▸ **Problem to work on**
Go to the line containing "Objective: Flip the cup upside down" in the records below and retype from there through the final line, exactly.

==*==

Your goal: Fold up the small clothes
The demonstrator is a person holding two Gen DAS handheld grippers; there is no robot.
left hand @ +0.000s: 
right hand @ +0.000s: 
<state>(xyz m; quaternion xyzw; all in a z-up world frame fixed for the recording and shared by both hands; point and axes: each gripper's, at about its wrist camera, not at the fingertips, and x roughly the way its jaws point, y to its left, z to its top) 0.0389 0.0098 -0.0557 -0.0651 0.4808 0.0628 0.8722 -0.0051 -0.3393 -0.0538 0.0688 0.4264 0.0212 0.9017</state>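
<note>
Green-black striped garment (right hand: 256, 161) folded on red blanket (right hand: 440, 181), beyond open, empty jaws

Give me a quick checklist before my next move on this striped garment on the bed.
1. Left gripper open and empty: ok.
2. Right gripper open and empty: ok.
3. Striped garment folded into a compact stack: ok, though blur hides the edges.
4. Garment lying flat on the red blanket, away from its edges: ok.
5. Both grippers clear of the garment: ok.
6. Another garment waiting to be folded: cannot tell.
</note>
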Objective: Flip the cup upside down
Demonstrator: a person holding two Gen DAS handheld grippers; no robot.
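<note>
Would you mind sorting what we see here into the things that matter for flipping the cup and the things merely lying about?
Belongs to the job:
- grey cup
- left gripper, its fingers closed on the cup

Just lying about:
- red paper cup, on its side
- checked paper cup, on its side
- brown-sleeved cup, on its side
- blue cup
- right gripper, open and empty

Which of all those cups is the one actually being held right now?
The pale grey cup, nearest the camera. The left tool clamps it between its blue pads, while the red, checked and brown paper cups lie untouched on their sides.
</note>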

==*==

▸ **Solution**
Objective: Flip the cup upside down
Demonstrator: a person holding two Gen DAS handheld grippers; no robot.
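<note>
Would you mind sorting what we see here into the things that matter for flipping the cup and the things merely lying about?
Belongs to the job:
- grey cup
- left gripper, its fingers closed on the cup

Just lying about:
- red paper cup, on its side
- checked paper cup, on its side
- brown-sleeved cup, on its side
- blue cup
- right gripper, open and empty

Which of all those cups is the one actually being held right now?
The pale grey cup, nearest the camera. The left tool clamps it between its blue pads, while the red, checked and brown paper cups lie untouched on their sides.
</note>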

The output is now complete.